In this example, the Station called 'Wilsnack Hbf.' has been selected. Only the tracks within that station can then be selected, and track 5 containing a train called 'Umbau' has been chosen. Destinations that are appropriate for that train from that track are then presented in the third pull down list, and I have elected to send it to my hidden station called 'Schatten'.

Once a train has been selected, a small button appears that allows that train to be selected in the cab tab, another button sends the command to dispatch the train on the route to the destination.
The recycle button will refresh the tracks in the station as new trains may have arrived or others departed since the station was selected.

Events tab

The events tab allows one to select from the events that have been defined for the layout, from an alphabetic list. This can be sound effects, accessories such as switching on  a welder, chimney smoke, or starting sunset or sunrise sequences, etc.

Log tab

The last tab allows one to display the last 25 lines of the system log


  • The user interface on the phone is created using Blynk.
  • The programming code that drives the display and fetching of data over wi-fi runs on a small ESP8266 processor
  • The code uses the RemoteSign command set to request and receive data from my Betriebswerk layout software.
  • The layout software connects automatically to the Cab device over a persistent TCPIP connection, and the device informs the layout software that it has cab control capabilities.

Data flows
When the layout software connects, and finds out that the device has cab capabilities, it sends the following information:
  • Power status
  • 'Ignore unexpected trains' status
  • List of trains on the layout
  • List of stations
  • List of events
  • Betriebswerk version 
When a train is selected, the cab registers its interest in that train. That precipitates the following information to be sent to the device:
  • URL of the track image
  • URL of signal image
  • Speed limit for current track
  • Current, and desired speed
  • Current direction
  • List of functions
  • List of function states
The data is then repeated whenever there is any change.
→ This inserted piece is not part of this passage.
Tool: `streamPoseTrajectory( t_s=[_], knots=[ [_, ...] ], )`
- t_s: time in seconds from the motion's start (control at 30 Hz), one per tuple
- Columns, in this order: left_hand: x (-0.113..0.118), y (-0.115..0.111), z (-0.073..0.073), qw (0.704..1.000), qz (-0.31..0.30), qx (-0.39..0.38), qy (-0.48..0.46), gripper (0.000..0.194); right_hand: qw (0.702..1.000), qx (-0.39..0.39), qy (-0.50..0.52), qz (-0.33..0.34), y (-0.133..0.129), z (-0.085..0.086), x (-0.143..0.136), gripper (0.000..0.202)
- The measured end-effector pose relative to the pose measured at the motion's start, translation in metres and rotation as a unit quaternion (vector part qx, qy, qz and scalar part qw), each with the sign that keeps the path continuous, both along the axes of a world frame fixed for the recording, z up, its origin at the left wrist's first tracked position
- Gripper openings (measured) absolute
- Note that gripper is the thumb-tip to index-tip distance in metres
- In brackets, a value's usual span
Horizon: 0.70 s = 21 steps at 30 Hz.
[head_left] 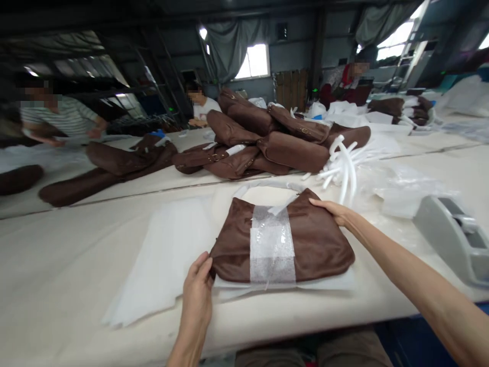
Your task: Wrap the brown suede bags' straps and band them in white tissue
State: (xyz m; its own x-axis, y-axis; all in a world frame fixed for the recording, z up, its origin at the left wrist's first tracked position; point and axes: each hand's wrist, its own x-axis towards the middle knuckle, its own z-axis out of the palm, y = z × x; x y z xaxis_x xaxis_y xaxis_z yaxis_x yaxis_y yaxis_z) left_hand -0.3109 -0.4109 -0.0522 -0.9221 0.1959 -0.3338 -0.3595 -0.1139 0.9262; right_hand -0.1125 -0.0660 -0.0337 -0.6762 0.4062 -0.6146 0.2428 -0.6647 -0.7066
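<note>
Two hands pin flat brown suede-like bag (317,239), banded with white foam strip (272,244), atop white foam sheet (168,265); left hand (197,288) grips bag's near-left corner; right hand (333,210), fingers flat, presses far-right edge, steadying it; grey tape dispenser (454,234) right of bag.
</note>
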Motion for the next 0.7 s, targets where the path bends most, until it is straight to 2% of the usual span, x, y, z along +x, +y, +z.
streamPoseTrajectory(
  t_s=[0.2,0.37,0.5,0.6,0.7],
  knots=[
    [0.006,-0.005,-0.003,0.997,-0.044,-0.062,-0.023,0.051,0.999,0.014,0.015,0.033,0.001,-0.013,0.001,0.028],
    [0.005,0.000,-0.008,0.996,-0.033,-0.086,-0.022,0.054,0.999,0.037,0.032,0.012,0.004,-0.019,0.000,0.038],
    [0.006,0.003,-0.007,0.998,-0.005,-0.069,-0.013,0.052,0.997,0.054,0.046,-0.005,0.002,-0.024,-0.001,0.036],
    [0.009,0.001,-0.003,0.999,0.014,-0.044,-0.006,0.052,0.994,0.075,0.073,-0.024,-0.001,-0.019,-0.002,0.037],
    [0.017,-0.006,0.001,0.999,0.012,-0.043,0.009,0.057,0.985,0.116,0.115,-0.060,-0.009,0.002,0.006,0.041]
  ],
)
When a station is selected, the device requests a list of tracks for that station. Betriebswerk responds with a list of tracks and if a train is present, the name of the train.

When a station track is selected, the device requests a list of destinations for that track and train present. Betriebswerk responds with a list of destinations.

When the layout software disconnects from the device, all data lists are emptied out, images are blanked out, and function buttons are hidden, etc.

I could have more than one cab device running at a time. Each is simply defined as a RemoteSign and handled independently.


This app would not be any use to you unless you are running your layout using Bw.